- Task brief
Reproduce the listing that follows character for character, excluding its pictures.
═══ Data
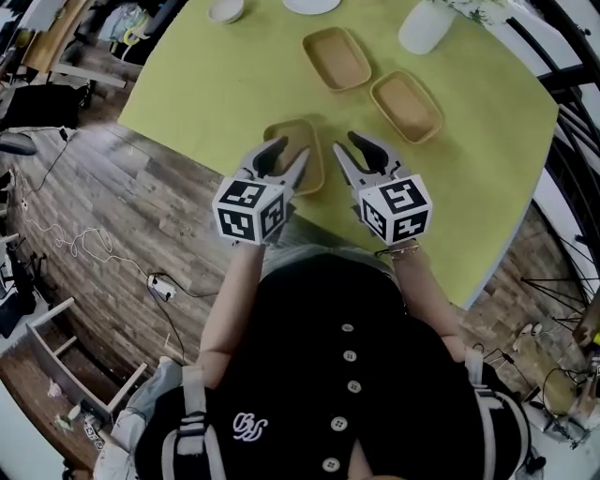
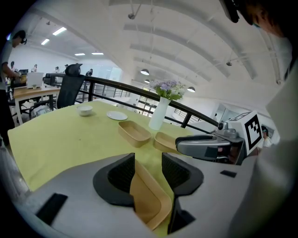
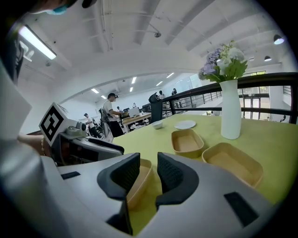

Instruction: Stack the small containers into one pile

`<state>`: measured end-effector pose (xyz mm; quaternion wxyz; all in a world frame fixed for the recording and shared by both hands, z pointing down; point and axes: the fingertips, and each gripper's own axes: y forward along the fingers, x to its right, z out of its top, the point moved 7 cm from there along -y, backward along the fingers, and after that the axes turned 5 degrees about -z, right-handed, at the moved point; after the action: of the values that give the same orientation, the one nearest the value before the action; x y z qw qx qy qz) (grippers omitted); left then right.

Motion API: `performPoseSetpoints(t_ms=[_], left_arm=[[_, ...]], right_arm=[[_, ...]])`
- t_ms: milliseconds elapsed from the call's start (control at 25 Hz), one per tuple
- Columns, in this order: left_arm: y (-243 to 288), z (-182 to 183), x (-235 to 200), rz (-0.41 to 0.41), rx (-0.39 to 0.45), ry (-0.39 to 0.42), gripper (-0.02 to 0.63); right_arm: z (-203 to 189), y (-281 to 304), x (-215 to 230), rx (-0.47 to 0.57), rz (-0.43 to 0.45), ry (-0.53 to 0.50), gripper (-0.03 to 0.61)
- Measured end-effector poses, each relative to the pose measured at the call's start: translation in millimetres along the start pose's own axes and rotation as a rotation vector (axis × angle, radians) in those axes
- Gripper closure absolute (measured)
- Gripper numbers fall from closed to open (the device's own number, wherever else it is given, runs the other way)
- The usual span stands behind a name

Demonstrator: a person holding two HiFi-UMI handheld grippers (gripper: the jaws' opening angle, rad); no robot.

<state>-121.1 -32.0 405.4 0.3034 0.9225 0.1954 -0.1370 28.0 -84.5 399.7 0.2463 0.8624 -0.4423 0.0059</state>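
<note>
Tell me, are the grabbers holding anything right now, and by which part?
Nothing is held. The left gripper and the right gripper both have their jaws apart at the nearest tan tray, not pressing on it.

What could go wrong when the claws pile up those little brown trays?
The nearest tray sits close to the front edge of the table. A clumsy nudge from the open left claw or right claw might push it off. The tall vase stands just past the right-hand tray, so reaching for that tray could tip the vase over.
</note>
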Motion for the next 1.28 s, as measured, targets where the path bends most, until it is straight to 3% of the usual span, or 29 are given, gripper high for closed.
performPoseSetpoints(t_ms=[200,480,960,1280], left_arm=[[0,-4,-14,0.003,-0.024,-0.014,0.399],[-3,-1,-36,-0.019,-0.066,-0.023,0.403],[-17,-40,-75,0.003,-0.172,-0.108,0.41],[-12,-60,-79,0.002,-0.228,-0.139,0.43]], right_arm=[[-5,11,1,-0.021,-0.007,0.018,0.469],[-2,26,-8,-0.046,-0.022,0.033,0.469],[-14,41,-15,-0.105,-0.047,0.036,0.472],[-22,48,-15,-0.128,-0.039,0.049,0.476]])
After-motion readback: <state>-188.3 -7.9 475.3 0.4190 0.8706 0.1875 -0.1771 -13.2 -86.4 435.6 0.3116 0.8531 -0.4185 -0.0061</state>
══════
- Task response
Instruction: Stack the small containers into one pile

`<state>`: measured end-effector pose (xyz mm; quaternion wxyz; all in a world frame fixed for the recording and shared by both hands, z pointing down; point and axes: the fingertips, and each gripper's own axes: y forward along the fingers, x to its right, z out of its top, the point moved 7 cm from there along -y, backward along the fingers, and after that the axes turned 5 degrees about -z, right-handed, at the moved point; after the action: of the values that give the same orientation, the one nearest the value before the action; x y z qw qx qy qz) (grippers omitted); left then right.

Motion API: `performPoseSetpoints(t_ms=[_], left_arm=[[_, ...]], right_arm=[[_, ...]])`
- t_ms: milliseconds elapsed from the call's start (control at 25 Hz), one per tuple
- Columns, in this order: left_arm: y (-243 to 288), z (-182 to 183), x (-235 to 200), rz (-0.41 to 0.41), rx (-0.39 to 0.45), ry (-0.39 to 0.42), gripper (-0.02 to 0.63); right_arm: z (-203 to 189), y (-281 to 304), x (-215 to 230), rx (-0.47 to 0.57), rz (-0.43 to 0.45), ry (-0.53 to 0.50), gripper (-0.03 to 0.61)
- Measured end-effector poses, each relative to the pose measured at the call's start: translation in millimetres along the start pose's own axes and rotation as a rotation vector (axis × angle, radians) in those axes
- Gripper closure absolute (measured)
- Gripper numbers fall from closed to open (the device's own number, wherever else it is given, runs the other way)
- The usual span stands behind a name

Demonstrator: a person holding two HiFi-UMI handheld grippers (gripper: the jaws' opening angle, rad); no robot.

<state>-121.1 -32.0 405.4 0.3034 0.9225 0.1954 -0.1370 28.0 -84.5 399.7 0.2463 0.8624 -0.4423 0.0059</state>
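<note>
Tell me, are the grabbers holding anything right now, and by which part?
Nothing is held. The left gripper and the right gripper both have their jaws apart at the nearest tan tray, not pressing on it.

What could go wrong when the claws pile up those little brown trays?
The nearest tray sits close to the front edge of the table. A clumsy nudge from the open left claw or right claw might push it off. The tall vase stands just past the right-hand tray, so reaching for that tray could tip the vase over.
</note>
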Motion for the next 1.28 s, as measured, targets where the path bends most, until it is straight to 3% of the usual span, or 29 are given, gripper high for closed.
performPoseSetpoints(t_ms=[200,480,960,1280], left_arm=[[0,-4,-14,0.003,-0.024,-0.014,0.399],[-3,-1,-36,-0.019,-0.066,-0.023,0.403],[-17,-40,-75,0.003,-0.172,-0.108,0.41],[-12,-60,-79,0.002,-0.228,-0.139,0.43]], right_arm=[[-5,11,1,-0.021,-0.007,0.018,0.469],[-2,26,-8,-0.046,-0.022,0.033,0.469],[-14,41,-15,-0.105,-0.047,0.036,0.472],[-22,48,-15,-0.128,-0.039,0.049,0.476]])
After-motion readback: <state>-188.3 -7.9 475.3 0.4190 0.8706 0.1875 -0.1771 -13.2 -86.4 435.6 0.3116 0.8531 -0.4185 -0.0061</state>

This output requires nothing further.